Monday was spent at Magnolia Plantation, now a for-profit Romantic Gardens owned and run by 13th-generation Drayton family members. Founded in 1676, its most colorful history encompasses ownership by an Episcopal minister who designed the gardens as a gift and distraction for his wife who pined for the Philadelphia city life of her girlhood. The reverend was destitute after the war, having donated heavily to the Confederate cause, and the plantation home having been burned to the ground—one of 35 which were torched by Union troops on order from General Sherman as they marched back north. To make ends meet, he sold off 1500 acres, and he opened the beautiful gardens to tourism. Another profitable endeavor was the mining of phosphate rock, but the damage which strip mining wreaked on the beautiful land and stately trees eventually was deemed too big a price, and mining was abandoned.
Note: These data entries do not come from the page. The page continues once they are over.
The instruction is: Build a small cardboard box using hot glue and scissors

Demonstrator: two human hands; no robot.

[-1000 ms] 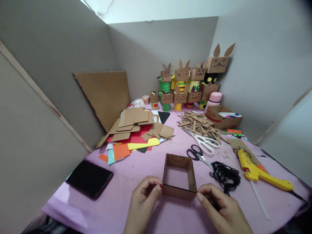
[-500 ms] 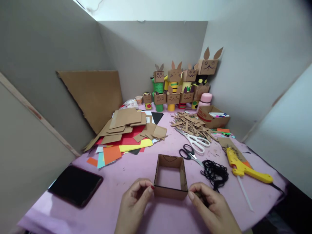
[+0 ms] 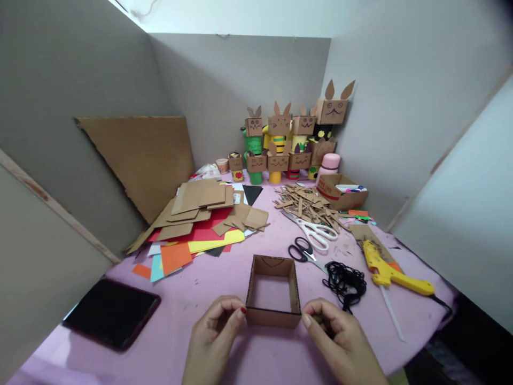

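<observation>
A small open cardboard frame [image 3: 273, 319] stands on the pink table in front of me, the tabletop showing through its middle. A thin black line follows its near top edge; I cannot tell whether it is string. At the near left corner, my left hand [image 3: 218, 331] is closed, thumb and forefinger pinched against the frame. Likewise my right hand [image 3: 335, 334] pinches at the near right corner, with something small and dark partly hidden under its curled fingers. Right of the frame lie a tangle of black cord [image 3: 345, 285] and black-handled scissors [image 3: 302, 250].
A yellow glue gun [image 3: 395, 274] lies to the right, white-handled scissors [image 3: 318, 234] behind the black pair. Cardboard strips [image 3: 306, 203], stacked cardboard sheets [image 3: 200, 195] and coloured paper [image 3: 176, 258] lie farther back. A dark tablet [image 3: 114, 314] is at left; cardboard animal figures [image 3: 278, 163] stand behind.
The whole view has shifted slightly, so things appear a little farther left. Both hands stay at the frame's near corners, and the frame has not visibly moved on the table.
</observation>
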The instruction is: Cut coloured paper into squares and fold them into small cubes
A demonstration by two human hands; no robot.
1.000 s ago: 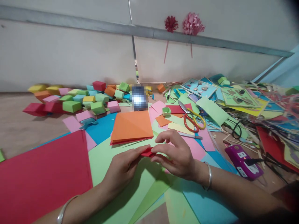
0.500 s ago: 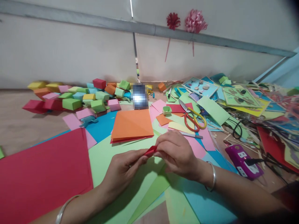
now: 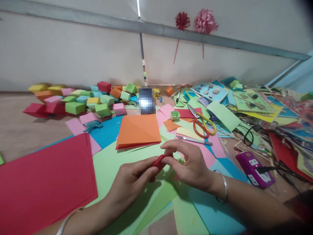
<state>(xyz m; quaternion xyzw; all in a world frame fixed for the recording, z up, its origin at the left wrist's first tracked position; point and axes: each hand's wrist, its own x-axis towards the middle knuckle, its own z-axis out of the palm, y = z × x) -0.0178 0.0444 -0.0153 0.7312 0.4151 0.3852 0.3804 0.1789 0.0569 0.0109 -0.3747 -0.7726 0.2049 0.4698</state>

A tour of the four remaining quarters for the enslaved workers (housing, also, for paid gardeners until 1990) by our unflinchingly-honest and emotional African American docent was thought-provoking and dispiriting. Back aboard Red Pearl, a taste of home was a balm, as we ate a simple green salad with quinoa and chick peas, processing the uncomfortable history which we encountered again and again this week end and overwhelmed by the failure of our culture to make the shifts that are so overdue.
Our itinerary for the week is dogged with the prospect of another named storm. As we bid Charleston farewell, Hurricane Elsa is on our minds.